С другой стороны, было ясно, что ему необходимо выбраться из защитной оболочки, начать совершать поступки, а не просто анализировать мир. Восстать, вступить в драку, – помочь в этом нельзя, есть вещи, которые человек делает один.
Иногда, устав, пропадал Док, иногда из своего окружения его исключали мы. Существует определенный предел взаимодействий – можно врываться в чужой мир только в рамках негласно выделенных полномочий «чужака», «приятеля», «друга», «родственника», а Док предельно сужал возможность проникать в свой внутренний мир для всех. Мы бросили попытки лезть не в свое дело, а просто брали его с собой. Если возникала ситуация выбора между друзьями, я вставала на сторону Корвина.
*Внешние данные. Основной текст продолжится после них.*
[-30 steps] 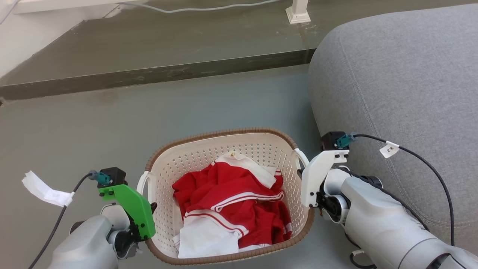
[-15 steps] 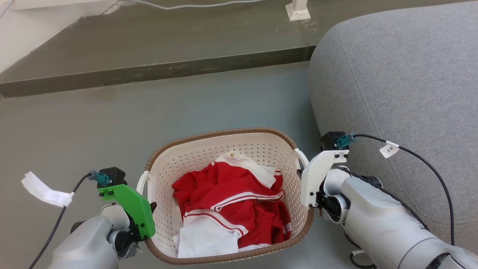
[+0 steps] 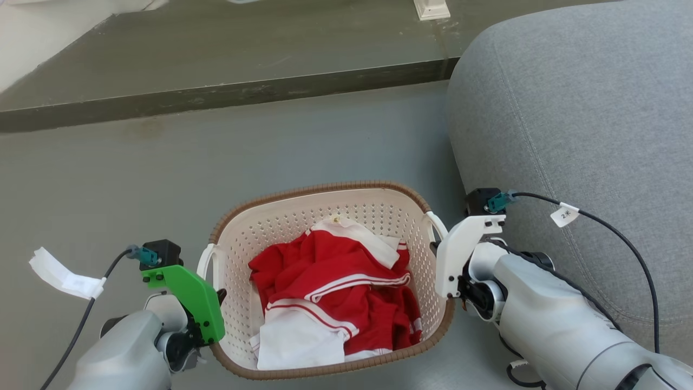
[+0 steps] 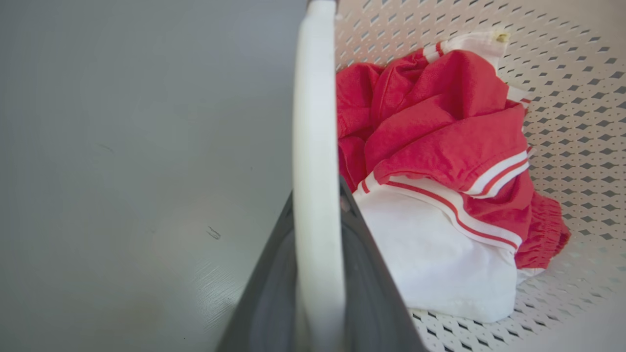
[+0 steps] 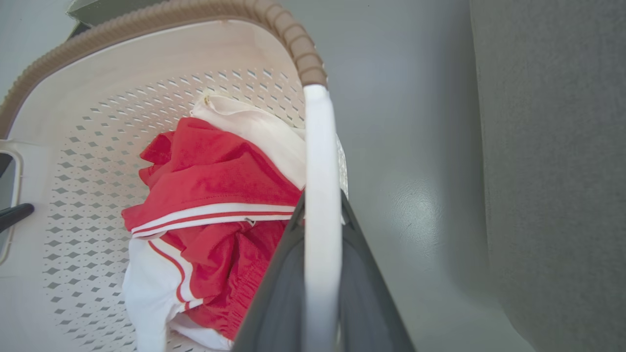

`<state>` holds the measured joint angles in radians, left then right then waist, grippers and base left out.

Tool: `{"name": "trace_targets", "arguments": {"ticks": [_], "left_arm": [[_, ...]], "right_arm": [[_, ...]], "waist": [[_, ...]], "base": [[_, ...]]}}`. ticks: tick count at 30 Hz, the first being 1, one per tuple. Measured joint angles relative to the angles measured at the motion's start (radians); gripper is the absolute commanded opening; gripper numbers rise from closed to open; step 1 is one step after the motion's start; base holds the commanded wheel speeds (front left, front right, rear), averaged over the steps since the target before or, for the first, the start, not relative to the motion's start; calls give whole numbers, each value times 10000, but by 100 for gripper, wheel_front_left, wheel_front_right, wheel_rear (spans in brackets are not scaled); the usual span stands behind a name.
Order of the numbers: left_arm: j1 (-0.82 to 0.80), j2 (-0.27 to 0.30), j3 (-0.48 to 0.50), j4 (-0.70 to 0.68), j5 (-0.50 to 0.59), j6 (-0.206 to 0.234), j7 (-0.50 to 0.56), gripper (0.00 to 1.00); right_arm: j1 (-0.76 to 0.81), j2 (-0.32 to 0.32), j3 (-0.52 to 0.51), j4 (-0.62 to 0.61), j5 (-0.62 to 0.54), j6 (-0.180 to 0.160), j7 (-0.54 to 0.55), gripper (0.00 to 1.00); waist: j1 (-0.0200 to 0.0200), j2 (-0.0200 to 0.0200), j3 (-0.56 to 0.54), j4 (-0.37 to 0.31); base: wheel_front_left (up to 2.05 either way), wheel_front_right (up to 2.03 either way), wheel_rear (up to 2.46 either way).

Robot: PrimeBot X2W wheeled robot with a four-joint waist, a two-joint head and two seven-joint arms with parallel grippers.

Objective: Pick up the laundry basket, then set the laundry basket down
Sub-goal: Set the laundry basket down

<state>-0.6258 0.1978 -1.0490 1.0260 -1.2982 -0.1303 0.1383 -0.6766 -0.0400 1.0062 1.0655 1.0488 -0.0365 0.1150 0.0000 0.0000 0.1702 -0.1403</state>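
Note:
The laundry basket point(image 3: 281, 227) is cream-white and perforated, with a brown woven rim point(image 5: 146, 19). It sits low in the middle of the head view between my two arms. Red and white clothes point(image 3: 335, 292) lie crumpled inside. My left gripper point(image 3: 218, 297) is shut on the white left loop handle point(image 4: 318, 146). My right gripper point(image 3: 435, 250) is shut on the white right loop handle point(image 5: 320, 171). In each wrist view the handle runs up between the dark fingers. I cannot tell whether the basket's bottom touches the floor.
A large grey cushioned seat point(image 3: 568, 108) stands close on the right, beside my right arm. A dark raised step point(image 3: 216, 103) crosses the floor behind the basket. A white post foot point(image 3: 431, 8) stands at the top edge. Grey floor point(image 3: 135, 179) lies open ahead and left.
The whole head view has shifted, with the step and seat edge sliding up the picture. Both grippers keep their hold on the handles, and the basket stays between them.

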Motion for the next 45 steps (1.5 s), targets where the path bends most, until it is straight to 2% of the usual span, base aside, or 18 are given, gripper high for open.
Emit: {"name": "trace_targets", "arguments": {"ticks": [7,17,30,45], "left_arm": [[-162,63,-96,-81,2,0,-174,0],[-383,382,10,-391,4,0,-821,0],[-879,855,140,-1068,27,0,-1854,0],[-1480,1522,123,-2004,184,2,-2940,0]], "right_arm": [[-134,-17,56,-35,77,-21,-188,0],[-339,-8,169,-364,84,-259,-842,0],[-800,-27,249,-782,81,-617,-2207,0],[-1289,-23,165,-1112,82,-800,-3496,0]], "waist": [[0,0,189,-19],[0,0,1013,-12],[1,0,2483,-42],[2,0,4513,23]], "base": [[0,0,0],[0,0,0],[0,0,0],[0,0,0]]}}
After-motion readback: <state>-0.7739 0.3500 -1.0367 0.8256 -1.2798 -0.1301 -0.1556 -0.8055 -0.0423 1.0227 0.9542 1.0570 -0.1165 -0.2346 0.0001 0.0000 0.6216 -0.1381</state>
Сначала я оберегала Дока от собственного непостоянства – увлеченности людьми, которая быстро исчерпывалась; потом сдерживал кодекс.
Однажды он исчез на год – получал собственный опыт, затем так же неожиданно вернулся – с дилерами и девушкой, которую мы так и не увидели. В наших отношениях ничего не изменилось, разве что теперь мы обдалбывались втроем то фенэтиламинами, то кислотой. В каком-то смысле это было лучше, чем съездить в Нью-Йорк – путешествия по прогибающимся слоям реальности. Время пластично извивалось или застывало, тело разваливалось на части, музыка перестраивала физиологию, но внутри хаотического трипа была точка, куда нужно вернуться. Как Хаксли, меня постоянно интересовало, как можно примирить становящийся диким лесом мир вещей и размывание смысла человеческого. Обыденность преображалась в части мира обдолбанной Алисы, но изображение Дока наркотики не улучшали – именно его я считала эталоном красивого.
Спустя некоторое время мы в ответ взяли его на площадь. Взметались флаги, митингующие дрались с омоном, нацболы храбро ломились вперед. Жалкие согнанные солдаты оцепляли кривляющихся врагов, трещали щиты. Мы проигрывали, и это был обидный, неравный проигрыш. Неизвестный храбрец развернул на крыше знамя НБП. Внутри кипело негодование и желание схватки, мне хотелось, чтобы кипение от несправедливости передалось Доку, зажгло его. Вряд ли можно подарить что-то большее, чем мятеж. Он смотрел на волнующуюся людскую массу, и глаза искрились насмешливым азартом. Тогда я решила, что Док вполне может оставить дом и присоединиться к волнениям, что он такой же, как я.